PROBLEM DESCRIPTION:
In the records below, count every line containing "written". Reply with the number only.

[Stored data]
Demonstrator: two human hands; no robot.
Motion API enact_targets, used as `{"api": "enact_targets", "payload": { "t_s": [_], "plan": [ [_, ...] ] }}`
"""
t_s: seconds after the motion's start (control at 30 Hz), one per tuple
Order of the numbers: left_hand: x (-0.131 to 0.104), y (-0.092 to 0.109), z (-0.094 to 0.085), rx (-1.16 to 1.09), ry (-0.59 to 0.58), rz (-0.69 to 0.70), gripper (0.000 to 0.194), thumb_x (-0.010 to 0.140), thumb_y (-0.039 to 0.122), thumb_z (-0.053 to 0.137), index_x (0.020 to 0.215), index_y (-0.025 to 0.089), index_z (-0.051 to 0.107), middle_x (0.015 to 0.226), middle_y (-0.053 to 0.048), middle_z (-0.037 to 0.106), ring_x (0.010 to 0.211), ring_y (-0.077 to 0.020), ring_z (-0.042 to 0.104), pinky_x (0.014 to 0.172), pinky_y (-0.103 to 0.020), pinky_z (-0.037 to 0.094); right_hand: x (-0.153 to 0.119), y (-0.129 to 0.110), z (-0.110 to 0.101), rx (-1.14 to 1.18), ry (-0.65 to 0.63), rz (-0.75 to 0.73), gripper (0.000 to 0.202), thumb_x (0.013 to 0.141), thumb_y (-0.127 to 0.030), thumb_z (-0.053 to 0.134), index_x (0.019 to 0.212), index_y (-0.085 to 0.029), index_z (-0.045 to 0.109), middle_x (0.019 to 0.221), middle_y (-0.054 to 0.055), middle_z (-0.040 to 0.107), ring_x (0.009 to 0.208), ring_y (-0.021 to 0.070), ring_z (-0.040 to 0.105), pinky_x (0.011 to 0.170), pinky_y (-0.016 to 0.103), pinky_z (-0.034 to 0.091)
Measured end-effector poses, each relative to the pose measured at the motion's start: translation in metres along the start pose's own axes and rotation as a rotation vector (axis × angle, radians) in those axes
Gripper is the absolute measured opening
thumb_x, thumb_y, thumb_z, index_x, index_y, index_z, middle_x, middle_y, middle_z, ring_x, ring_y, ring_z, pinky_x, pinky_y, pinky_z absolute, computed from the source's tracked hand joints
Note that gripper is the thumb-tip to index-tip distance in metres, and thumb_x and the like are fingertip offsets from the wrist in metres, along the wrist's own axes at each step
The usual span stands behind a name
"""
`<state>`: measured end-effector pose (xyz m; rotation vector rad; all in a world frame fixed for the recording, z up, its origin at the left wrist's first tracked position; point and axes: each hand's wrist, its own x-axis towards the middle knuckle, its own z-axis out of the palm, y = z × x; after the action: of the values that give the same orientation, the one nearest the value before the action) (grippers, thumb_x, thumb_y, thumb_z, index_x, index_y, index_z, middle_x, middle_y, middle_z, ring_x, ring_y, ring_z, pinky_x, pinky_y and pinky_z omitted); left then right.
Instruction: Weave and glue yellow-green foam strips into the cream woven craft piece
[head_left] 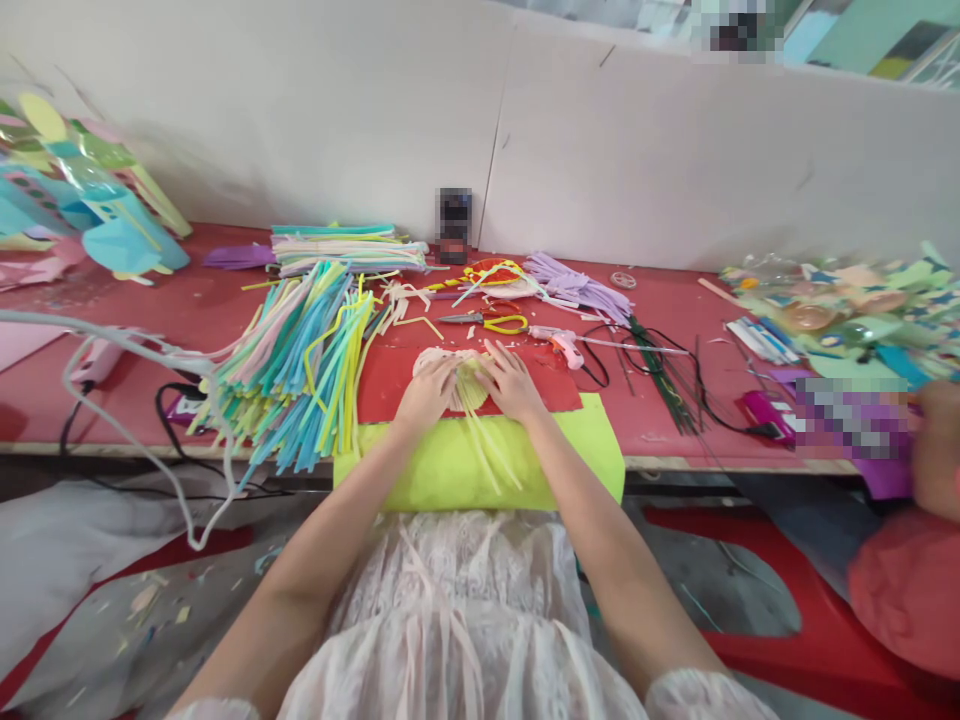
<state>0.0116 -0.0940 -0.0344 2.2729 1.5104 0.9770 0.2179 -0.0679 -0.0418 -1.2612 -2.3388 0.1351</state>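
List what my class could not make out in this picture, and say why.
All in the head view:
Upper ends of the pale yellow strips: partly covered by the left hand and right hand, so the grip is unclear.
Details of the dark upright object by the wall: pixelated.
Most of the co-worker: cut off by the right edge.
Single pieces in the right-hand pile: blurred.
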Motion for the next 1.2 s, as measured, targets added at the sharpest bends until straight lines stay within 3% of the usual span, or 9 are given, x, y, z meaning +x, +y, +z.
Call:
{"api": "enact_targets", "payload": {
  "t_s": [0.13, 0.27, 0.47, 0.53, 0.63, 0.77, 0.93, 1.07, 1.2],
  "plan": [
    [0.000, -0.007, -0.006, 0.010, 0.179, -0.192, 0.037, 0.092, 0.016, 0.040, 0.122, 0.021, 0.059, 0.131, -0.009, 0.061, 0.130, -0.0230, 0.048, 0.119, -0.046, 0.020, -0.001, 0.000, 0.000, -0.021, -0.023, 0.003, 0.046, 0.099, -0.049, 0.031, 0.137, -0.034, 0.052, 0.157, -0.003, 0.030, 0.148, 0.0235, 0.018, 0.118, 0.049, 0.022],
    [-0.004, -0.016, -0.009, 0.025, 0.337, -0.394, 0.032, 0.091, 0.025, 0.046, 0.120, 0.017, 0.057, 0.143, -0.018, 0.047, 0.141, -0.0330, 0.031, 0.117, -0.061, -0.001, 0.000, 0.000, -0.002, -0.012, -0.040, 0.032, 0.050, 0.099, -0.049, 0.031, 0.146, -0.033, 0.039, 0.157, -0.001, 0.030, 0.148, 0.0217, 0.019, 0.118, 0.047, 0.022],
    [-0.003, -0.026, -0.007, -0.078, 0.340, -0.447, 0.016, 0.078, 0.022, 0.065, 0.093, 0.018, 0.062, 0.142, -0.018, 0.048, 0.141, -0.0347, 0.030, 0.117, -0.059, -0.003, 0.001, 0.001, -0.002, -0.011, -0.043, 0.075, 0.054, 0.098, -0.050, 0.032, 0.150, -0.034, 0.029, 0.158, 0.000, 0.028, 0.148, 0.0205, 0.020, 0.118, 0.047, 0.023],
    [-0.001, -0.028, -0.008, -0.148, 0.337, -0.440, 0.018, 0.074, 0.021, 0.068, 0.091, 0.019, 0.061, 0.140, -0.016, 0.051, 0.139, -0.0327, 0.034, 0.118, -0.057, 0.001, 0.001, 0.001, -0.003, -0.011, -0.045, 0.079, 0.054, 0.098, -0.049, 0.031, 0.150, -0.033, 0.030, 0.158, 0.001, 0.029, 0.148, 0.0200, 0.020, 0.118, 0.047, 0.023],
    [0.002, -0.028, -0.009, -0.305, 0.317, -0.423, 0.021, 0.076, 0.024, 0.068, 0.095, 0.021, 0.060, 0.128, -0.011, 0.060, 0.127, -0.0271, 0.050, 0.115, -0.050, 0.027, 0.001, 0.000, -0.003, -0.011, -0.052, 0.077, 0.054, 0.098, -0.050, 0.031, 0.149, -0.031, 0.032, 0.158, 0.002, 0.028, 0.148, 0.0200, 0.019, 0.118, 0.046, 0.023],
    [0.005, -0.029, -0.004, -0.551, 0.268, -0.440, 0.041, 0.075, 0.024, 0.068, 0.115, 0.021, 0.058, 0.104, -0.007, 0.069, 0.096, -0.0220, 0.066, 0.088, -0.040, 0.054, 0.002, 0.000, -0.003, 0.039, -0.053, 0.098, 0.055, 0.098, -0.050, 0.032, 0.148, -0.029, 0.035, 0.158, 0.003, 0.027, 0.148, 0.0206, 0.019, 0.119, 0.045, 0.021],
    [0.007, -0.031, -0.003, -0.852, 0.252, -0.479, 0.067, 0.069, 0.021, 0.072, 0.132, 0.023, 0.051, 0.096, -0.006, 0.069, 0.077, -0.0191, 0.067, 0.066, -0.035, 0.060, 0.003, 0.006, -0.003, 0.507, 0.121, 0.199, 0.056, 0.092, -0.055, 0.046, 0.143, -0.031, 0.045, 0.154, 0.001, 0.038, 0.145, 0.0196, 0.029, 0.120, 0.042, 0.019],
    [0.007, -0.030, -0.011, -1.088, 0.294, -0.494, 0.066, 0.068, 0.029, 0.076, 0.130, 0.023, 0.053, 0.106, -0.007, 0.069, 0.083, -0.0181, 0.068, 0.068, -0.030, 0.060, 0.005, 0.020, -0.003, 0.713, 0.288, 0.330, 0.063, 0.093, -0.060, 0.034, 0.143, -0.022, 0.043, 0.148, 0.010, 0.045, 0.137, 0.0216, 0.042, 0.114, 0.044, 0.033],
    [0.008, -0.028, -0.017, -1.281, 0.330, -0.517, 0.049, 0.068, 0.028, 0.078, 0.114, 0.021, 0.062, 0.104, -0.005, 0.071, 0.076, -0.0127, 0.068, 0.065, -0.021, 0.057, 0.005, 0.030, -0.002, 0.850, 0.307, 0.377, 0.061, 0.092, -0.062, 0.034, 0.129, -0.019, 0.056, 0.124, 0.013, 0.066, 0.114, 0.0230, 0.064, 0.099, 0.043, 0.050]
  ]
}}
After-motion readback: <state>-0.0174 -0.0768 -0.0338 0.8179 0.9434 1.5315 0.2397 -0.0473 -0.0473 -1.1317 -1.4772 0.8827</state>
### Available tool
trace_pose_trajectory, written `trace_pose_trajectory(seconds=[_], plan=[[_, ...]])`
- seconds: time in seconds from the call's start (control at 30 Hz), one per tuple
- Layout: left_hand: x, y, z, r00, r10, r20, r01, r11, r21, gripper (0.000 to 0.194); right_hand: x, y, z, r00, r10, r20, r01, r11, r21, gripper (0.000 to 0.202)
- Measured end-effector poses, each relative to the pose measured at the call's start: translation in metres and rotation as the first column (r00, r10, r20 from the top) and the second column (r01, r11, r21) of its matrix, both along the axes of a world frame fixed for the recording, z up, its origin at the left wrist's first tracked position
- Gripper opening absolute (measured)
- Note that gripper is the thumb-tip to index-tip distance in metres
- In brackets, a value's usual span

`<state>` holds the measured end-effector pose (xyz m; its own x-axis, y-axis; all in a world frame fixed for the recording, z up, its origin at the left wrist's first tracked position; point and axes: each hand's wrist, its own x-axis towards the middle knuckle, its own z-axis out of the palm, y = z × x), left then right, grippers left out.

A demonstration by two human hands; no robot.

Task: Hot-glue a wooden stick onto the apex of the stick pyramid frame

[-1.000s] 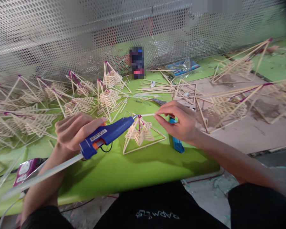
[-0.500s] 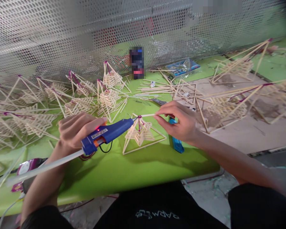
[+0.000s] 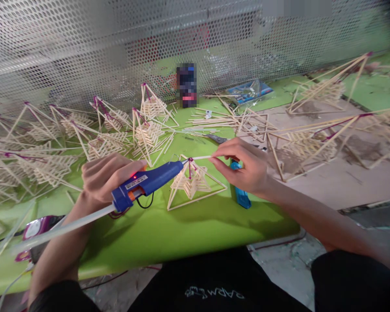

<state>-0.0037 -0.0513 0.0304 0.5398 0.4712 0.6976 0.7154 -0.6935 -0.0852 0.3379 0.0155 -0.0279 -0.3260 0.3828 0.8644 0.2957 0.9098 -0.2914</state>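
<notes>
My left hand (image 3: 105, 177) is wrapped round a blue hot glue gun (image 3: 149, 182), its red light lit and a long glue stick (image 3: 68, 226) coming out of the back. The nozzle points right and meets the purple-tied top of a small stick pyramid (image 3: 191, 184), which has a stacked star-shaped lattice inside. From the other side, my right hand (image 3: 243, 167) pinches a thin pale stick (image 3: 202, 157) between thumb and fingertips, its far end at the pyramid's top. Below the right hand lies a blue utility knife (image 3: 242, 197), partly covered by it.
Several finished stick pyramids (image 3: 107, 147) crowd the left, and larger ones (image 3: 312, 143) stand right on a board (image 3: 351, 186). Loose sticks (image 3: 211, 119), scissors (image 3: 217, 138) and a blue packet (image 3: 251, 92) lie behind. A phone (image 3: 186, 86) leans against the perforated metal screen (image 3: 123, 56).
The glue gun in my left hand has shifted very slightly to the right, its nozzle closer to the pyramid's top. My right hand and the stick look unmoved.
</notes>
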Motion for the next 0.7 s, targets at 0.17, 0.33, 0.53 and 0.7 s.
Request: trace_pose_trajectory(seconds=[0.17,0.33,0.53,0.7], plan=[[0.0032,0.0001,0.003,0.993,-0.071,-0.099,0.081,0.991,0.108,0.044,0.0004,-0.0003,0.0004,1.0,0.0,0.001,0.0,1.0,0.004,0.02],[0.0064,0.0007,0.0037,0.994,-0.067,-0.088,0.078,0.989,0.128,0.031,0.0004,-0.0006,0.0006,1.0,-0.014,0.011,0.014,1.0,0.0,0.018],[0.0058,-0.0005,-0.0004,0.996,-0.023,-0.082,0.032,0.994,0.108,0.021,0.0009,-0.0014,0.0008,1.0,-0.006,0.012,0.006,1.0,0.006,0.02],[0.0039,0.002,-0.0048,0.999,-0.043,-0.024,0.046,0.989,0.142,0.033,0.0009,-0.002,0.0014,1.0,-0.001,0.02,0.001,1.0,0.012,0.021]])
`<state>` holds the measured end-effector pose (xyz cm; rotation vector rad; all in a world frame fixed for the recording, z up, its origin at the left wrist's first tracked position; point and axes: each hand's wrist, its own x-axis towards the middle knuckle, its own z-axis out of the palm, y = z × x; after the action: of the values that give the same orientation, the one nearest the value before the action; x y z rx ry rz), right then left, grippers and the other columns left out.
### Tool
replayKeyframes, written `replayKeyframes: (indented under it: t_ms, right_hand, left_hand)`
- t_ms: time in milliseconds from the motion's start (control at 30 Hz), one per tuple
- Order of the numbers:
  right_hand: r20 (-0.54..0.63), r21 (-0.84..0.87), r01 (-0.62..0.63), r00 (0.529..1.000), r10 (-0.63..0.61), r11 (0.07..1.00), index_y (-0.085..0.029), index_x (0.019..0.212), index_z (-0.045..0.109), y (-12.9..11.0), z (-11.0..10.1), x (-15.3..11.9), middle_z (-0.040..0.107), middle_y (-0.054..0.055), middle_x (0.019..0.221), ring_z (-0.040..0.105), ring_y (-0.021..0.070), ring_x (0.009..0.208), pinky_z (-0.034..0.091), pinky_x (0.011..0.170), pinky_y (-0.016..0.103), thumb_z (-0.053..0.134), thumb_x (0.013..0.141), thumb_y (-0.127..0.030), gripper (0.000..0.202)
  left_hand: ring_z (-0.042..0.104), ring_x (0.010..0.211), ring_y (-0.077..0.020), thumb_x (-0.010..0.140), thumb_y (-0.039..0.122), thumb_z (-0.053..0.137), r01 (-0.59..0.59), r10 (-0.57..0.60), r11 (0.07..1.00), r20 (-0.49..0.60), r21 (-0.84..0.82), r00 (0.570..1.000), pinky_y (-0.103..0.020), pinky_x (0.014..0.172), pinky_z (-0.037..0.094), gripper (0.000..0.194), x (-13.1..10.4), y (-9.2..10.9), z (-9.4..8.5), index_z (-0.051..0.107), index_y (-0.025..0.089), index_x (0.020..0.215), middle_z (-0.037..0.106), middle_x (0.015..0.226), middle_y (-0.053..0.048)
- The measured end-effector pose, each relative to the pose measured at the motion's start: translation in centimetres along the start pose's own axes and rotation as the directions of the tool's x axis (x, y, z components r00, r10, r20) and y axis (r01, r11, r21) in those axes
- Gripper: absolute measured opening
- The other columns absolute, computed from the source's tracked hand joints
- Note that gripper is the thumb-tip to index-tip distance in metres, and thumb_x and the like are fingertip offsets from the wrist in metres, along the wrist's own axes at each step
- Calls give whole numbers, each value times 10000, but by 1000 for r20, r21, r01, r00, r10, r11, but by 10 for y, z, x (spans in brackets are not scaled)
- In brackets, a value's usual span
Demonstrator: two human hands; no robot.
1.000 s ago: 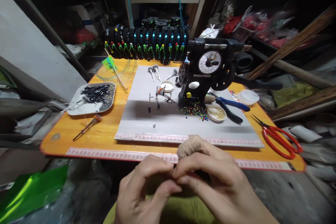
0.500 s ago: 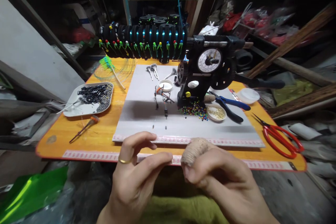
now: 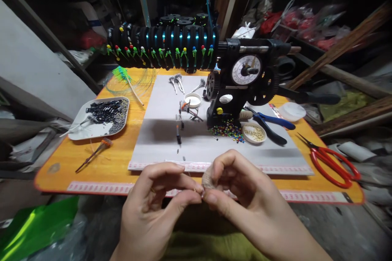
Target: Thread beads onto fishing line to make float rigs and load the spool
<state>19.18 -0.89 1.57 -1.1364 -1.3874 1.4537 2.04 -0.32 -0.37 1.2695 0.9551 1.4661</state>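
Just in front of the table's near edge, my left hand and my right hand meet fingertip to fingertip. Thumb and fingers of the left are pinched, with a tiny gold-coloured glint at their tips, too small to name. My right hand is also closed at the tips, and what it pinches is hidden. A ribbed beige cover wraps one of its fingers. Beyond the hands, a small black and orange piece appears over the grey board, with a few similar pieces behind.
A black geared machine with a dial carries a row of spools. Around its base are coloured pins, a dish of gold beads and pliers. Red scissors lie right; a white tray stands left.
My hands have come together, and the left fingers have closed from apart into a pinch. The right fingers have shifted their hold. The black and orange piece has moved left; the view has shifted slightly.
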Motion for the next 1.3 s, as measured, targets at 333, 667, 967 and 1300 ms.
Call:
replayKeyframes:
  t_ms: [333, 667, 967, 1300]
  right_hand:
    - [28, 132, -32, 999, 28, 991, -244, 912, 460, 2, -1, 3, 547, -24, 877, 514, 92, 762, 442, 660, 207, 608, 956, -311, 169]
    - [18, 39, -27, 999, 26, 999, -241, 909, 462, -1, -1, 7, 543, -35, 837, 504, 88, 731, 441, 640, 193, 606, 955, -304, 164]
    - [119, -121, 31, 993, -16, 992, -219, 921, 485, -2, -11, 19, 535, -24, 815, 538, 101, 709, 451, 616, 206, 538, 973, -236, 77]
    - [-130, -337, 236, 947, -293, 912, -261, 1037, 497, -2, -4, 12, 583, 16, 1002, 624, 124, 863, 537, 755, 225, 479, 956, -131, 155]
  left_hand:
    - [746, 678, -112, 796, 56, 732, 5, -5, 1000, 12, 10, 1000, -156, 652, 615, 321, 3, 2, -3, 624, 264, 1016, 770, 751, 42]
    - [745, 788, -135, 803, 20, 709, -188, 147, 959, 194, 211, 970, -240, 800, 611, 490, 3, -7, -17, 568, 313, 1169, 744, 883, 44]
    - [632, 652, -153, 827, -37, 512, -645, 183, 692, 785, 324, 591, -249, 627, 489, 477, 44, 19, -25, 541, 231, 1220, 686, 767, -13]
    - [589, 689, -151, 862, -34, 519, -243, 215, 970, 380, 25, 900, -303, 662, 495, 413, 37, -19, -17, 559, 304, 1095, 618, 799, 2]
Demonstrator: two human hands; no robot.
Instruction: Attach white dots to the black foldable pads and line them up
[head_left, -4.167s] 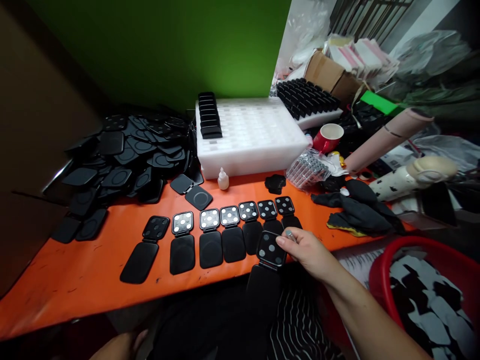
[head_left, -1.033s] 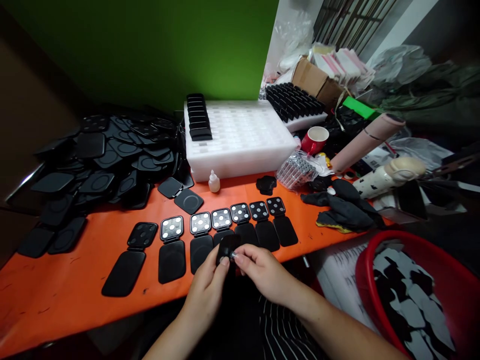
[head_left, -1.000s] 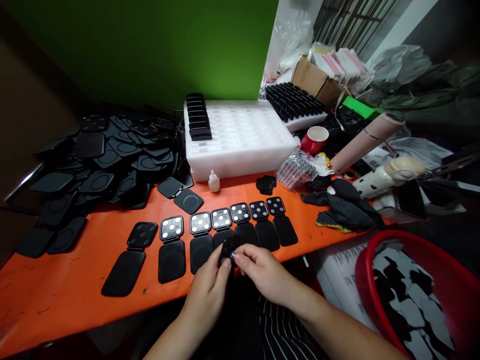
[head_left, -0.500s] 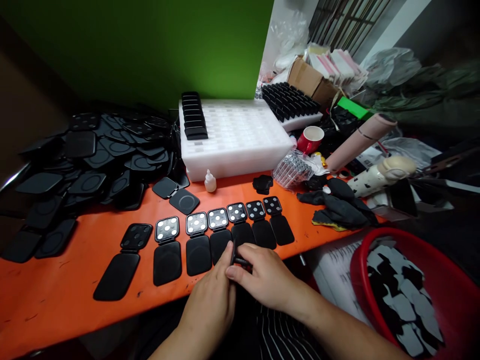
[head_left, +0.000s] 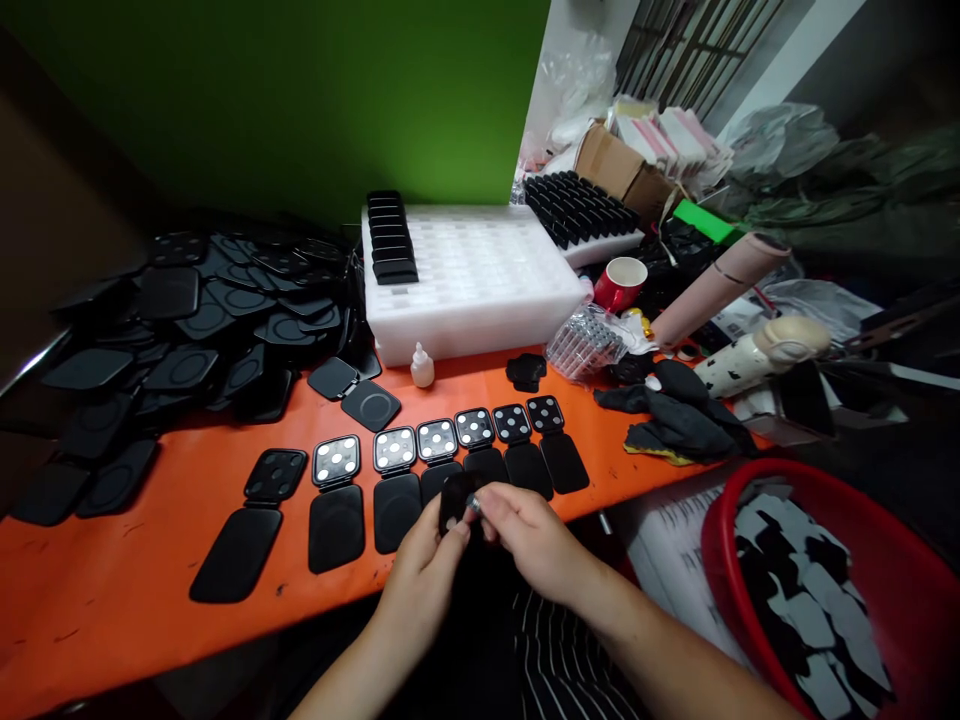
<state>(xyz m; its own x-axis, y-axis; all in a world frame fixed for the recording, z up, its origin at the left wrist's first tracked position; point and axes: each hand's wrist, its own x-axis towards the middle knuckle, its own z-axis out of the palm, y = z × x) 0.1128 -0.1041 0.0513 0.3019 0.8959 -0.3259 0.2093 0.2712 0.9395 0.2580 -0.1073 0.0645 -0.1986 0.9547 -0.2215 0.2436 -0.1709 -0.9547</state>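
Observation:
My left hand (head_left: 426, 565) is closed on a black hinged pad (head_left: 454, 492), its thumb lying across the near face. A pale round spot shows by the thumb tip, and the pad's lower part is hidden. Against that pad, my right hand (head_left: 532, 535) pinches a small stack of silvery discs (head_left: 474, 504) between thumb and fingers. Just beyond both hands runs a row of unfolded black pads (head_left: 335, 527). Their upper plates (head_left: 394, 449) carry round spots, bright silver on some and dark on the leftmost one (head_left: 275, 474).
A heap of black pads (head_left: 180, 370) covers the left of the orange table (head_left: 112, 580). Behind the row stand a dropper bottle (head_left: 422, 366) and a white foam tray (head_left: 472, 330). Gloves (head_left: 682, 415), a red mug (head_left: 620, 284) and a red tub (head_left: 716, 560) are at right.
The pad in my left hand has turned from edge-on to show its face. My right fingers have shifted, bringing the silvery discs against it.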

ANSWER BOX:
2